This paper seems to be solely an application of COIN architecture in the setting of compositional combinations of observation and action spaces. It is not clear what novelty or technical contribution it has.

The primary contribution of the paper is the study of compositional generalization of multi-task multi-modal agents, specifically with respect to observation, action and instruction spaces. To the best of our knowledge, our work is the only such study to date. It is not merely an application of a modular architecture, but rather a systematic evaluation of how much a modular architecture improves compositional generalization for such agents. We provided detailed experiments and analysis with respect to the number of training combinations, data size, and hold-out set difficulty.

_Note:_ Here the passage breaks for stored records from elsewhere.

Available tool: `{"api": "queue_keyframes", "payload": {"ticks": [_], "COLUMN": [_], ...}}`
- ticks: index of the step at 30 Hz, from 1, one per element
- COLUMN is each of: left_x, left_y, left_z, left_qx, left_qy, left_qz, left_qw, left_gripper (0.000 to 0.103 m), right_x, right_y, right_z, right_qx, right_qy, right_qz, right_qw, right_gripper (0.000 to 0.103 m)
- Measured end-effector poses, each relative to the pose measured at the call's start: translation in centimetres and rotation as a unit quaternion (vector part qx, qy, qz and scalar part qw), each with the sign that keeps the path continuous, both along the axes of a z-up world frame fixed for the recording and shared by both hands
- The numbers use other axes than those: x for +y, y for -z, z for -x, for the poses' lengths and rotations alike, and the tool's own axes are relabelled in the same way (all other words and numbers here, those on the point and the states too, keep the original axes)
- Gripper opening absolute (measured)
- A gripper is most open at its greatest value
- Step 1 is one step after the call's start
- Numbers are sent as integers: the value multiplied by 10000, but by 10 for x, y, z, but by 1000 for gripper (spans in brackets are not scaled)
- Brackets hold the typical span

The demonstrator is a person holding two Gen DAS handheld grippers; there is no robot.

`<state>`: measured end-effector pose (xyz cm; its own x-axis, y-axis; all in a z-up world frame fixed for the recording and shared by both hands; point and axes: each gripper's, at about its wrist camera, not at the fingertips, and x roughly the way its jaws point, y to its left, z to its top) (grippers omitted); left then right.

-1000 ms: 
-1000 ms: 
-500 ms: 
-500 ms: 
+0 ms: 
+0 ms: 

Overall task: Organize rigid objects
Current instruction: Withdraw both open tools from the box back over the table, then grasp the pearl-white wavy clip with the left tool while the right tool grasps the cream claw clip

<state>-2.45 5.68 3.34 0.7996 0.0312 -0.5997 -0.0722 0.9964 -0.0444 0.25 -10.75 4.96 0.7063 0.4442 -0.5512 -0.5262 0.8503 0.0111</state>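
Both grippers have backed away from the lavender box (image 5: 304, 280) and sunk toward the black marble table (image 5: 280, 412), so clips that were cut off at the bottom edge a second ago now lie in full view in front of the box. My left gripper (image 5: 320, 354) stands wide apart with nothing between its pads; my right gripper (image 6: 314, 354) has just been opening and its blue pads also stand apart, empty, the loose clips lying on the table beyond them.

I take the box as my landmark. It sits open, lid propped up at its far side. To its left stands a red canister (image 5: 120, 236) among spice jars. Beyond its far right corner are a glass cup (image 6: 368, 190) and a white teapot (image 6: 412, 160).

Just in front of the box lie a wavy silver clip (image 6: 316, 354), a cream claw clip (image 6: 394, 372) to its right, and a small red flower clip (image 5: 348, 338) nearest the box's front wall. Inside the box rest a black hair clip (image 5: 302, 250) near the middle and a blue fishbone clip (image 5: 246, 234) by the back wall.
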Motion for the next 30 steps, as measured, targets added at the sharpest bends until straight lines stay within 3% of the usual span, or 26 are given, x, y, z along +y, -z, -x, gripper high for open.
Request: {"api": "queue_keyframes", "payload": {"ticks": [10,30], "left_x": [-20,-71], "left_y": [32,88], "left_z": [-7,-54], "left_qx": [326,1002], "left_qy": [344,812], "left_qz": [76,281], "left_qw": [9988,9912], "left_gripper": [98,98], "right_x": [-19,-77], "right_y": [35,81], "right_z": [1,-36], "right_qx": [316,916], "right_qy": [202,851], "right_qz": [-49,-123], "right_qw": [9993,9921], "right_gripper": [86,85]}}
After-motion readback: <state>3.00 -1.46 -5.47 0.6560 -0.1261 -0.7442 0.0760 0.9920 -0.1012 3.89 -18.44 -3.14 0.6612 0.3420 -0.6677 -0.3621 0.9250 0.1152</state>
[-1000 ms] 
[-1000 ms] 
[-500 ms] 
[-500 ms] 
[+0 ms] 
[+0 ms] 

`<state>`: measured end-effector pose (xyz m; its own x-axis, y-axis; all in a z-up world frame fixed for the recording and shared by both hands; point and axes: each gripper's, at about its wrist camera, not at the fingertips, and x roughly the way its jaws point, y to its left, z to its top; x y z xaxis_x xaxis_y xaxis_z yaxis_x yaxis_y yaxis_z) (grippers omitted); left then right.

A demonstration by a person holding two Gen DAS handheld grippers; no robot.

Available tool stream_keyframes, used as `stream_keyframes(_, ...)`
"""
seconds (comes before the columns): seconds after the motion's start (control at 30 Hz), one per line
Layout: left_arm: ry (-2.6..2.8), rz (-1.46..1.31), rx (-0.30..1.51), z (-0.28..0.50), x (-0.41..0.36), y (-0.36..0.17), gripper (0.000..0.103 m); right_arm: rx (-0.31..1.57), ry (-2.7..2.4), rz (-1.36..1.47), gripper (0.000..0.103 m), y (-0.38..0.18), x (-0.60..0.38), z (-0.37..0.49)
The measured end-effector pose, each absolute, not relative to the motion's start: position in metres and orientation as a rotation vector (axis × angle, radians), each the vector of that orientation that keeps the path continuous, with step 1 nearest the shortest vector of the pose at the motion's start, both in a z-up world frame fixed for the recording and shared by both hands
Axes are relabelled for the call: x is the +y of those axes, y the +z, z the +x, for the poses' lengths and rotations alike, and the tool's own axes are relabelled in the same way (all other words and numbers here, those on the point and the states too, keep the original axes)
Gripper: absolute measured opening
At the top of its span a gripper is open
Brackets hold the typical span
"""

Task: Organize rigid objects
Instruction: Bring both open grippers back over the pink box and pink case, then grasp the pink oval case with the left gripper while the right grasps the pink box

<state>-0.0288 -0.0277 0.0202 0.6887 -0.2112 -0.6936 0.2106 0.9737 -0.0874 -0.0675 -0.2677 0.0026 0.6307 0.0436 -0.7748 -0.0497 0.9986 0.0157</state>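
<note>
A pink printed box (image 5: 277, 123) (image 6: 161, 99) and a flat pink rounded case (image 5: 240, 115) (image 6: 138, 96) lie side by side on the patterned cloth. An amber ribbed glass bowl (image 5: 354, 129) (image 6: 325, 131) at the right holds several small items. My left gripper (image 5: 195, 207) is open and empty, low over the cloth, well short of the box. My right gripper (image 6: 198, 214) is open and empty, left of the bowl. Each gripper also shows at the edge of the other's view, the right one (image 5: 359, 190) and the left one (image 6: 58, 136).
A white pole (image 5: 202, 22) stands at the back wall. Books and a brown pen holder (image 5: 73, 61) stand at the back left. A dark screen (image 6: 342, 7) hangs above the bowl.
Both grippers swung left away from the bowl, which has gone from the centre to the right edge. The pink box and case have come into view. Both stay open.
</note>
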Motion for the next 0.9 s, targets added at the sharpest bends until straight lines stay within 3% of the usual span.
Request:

This form of compositional generalization is an important property of generalist agents: many real-world tasks will involve training agents with a variety of sensors and actuators to accomplish a wide variety of objectives.

The remaining novel contributions of our work are as follows:

  • An environment that enables such study by: (a) allowing easy composition of arbitrary observation, action and instruction spaces, (b) supporting a large number of observation, action and instruction spaces, (c) providing an automated way to generate training data
  • An architecture that can handle learning in this setting through modular design, as well as incorporating new perception modalities without impacting performance on the tasks the agent was previously trained on.

The experiments are mainly on COIN architecture. No comparison with other approaches. It is hard to assess the effectiveness of this method.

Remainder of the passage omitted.